* Directions:
Every line from the one containing "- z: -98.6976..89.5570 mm" to the one containing "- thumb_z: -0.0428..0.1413" in the records below, both included, must be set down exactly, and no other line.

╭─ Dataset records

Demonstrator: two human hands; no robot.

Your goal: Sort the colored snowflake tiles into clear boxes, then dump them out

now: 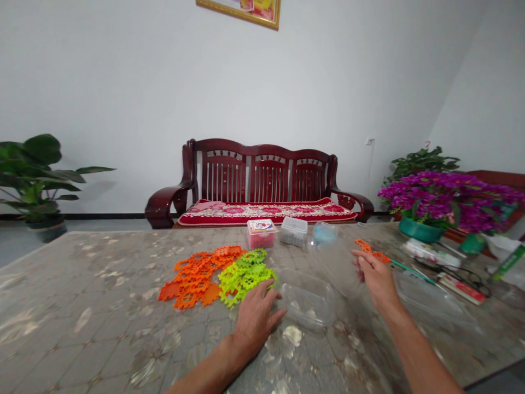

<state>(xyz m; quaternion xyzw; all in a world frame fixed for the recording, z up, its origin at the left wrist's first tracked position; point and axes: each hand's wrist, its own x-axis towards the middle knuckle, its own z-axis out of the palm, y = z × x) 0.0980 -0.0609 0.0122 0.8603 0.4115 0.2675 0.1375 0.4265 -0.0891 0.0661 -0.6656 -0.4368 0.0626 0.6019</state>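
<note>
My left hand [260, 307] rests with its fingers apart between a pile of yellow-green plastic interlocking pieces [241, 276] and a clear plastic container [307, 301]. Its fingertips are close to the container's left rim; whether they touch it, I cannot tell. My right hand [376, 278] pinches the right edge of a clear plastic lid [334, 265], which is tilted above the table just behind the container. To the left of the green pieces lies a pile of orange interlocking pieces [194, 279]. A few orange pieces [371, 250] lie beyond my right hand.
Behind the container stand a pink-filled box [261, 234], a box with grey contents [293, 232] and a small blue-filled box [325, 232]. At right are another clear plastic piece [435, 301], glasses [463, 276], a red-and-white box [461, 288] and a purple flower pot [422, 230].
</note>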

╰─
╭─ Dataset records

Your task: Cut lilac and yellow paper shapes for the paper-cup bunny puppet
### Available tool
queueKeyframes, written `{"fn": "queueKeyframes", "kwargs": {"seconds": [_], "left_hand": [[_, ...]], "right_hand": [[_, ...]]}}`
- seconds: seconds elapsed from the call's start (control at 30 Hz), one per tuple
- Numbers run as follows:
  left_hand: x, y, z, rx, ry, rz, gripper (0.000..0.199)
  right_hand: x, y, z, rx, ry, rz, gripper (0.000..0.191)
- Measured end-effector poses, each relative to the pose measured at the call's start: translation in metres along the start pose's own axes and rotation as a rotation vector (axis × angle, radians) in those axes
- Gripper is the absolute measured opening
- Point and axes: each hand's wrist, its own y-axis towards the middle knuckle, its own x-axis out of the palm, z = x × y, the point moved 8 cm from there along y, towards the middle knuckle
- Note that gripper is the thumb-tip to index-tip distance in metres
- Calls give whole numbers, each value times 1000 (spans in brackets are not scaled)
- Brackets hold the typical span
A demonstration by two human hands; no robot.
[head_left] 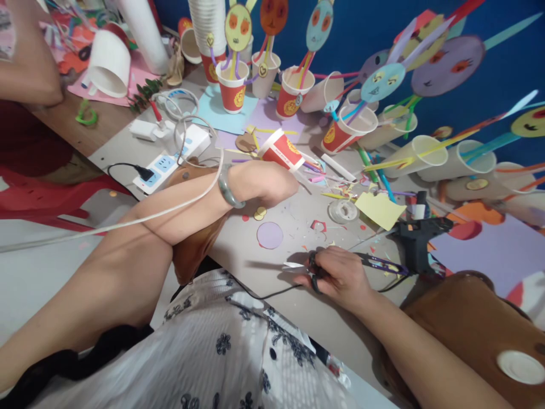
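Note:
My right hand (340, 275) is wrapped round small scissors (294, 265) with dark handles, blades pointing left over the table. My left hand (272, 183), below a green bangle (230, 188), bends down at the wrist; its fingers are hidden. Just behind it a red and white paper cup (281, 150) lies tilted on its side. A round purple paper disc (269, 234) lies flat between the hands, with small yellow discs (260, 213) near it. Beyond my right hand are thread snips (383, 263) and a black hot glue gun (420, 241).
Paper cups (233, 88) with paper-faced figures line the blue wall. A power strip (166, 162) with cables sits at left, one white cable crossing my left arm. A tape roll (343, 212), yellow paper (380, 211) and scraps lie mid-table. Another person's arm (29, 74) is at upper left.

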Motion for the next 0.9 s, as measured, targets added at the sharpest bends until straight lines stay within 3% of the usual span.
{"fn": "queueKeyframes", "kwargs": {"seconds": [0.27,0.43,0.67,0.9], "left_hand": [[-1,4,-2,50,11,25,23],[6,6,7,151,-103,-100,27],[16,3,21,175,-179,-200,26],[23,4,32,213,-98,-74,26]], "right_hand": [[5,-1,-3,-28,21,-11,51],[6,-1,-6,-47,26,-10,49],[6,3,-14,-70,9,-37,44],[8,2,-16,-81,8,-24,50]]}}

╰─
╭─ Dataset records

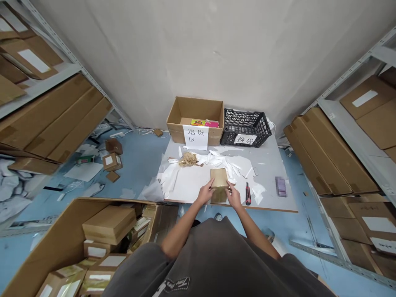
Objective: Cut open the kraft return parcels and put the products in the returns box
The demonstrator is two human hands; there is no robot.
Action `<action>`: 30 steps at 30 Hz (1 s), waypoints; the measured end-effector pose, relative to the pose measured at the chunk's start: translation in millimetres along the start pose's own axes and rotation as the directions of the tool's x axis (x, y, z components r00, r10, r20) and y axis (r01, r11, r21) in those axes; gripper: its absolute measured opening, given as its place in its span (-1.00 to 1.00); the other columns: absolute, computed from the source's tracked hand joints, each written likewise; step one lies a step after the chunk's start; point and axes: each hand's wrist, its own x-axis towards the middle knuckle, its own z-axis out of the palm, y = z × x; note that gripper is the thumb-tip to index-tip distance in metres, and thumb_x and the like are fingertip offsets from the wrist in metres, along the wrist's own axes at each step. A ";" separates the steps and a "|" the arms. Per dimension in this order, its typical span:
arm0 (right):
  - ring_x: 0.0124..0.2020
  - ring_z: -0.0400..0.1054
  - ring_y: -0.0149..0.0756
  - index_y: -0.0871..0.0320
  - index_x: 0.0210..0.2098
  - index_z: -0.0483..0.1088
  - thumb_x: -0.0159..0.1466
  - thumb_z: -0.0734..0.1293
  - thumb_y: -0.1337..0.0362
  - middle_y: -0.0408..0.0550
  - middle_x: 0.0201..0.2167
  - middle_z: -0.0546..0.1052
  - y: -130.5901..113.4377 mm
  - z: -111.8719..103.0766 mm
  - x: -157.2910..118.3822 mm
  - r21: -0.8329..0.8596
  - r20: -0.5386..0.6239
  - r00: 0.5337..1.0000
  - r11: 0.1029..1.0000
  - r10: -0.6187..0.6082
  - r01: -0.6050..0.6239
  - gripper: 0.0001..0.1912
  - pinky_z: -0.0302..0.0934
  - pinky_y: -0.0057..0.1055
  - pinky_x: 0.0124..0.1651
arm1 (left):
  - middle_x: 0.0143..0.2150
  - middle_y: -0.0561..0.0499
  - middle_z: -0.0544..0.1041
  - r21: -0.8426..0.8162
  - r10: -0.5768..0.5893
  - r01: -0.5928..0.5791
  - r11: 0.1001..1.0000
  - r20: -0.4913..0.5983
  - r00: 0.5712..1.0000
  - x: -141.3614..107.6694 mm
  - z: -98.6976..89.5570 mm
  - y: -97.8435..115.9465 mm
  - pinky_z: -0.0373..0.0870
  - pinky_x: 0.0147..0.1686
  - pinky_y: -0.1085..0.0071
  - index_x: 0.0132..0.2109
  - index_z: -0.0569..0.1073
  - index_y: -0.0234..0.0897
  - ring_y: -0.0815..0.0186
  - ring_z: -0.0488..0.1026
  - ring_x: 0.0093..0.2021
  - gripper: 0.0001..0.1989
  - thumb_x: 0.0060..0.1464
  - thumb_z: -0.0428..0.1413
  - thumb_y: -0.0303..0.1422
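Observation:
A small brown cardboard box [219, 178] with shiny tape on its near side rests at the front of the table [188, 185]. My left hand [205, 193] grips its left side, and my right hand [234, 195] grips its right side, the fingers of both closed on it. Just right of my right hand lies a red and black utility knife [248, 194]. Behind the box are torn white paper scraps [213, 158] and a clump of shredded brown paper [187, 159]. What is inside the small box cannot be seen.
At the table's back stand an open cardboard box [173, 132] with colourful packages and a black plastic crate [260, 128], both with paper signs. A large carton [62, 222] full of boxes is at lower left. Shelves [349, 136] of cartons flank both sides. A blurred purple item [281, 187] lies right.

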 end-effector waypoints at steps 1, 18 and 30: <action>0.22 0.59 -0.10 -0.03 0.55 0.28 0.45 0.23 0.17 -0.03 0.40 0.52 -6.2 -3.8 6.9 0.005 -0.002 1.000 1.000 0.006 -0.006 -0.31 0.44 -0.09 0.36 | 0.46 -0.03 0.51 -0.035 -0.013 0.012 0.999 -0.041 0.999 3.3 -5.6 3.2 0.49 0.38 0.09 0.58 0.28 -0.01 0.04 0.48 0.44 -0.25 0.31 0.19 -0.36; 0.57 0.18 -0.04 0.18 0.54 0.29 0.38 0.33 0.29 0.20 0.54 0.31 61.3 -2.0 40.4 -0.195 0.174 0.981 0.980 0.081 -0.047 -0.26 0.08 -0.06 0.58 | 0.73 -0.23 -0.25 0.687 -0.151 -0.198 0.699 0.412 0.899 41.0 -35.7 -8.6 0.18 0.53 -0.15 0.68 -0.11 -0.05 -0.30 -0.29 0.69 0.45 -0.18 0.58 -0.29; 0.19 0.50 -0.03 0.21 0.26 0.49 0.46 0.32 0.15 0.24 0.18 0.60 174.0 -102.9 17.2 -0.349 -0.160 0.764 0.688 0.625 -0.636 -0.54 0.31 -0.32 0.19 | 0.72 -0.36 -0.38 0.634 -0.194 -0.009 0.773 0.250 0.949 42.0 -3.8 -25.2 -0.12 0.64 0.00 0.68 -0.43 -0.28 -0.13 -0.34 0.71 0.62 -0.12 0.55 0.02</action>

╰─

* Problem solution:
  - z: -98.6976..89.5570 mm
  - y: -97.8435..115.9465 mm
  - pinky_z: -0.0373..0.0870
  - pinky_x: 0.0147..0.1686
  - pinky_y: -0.1085..0.0071
  - index_x: 0.0132..0.2109
  - index_z: -0.0569..0.1073
  - index_y: -0.0234..0.0897
  - ring_y: -0.0815..0.0186
  - ring_z: -0.0488..0.1026
  - ring_x: 0.0093..0.2021
  - gripper: 0.0001..0.1989
  - thumb_x: 0.0060..0.1464
  - thumb_z: -0.0428..0.1413

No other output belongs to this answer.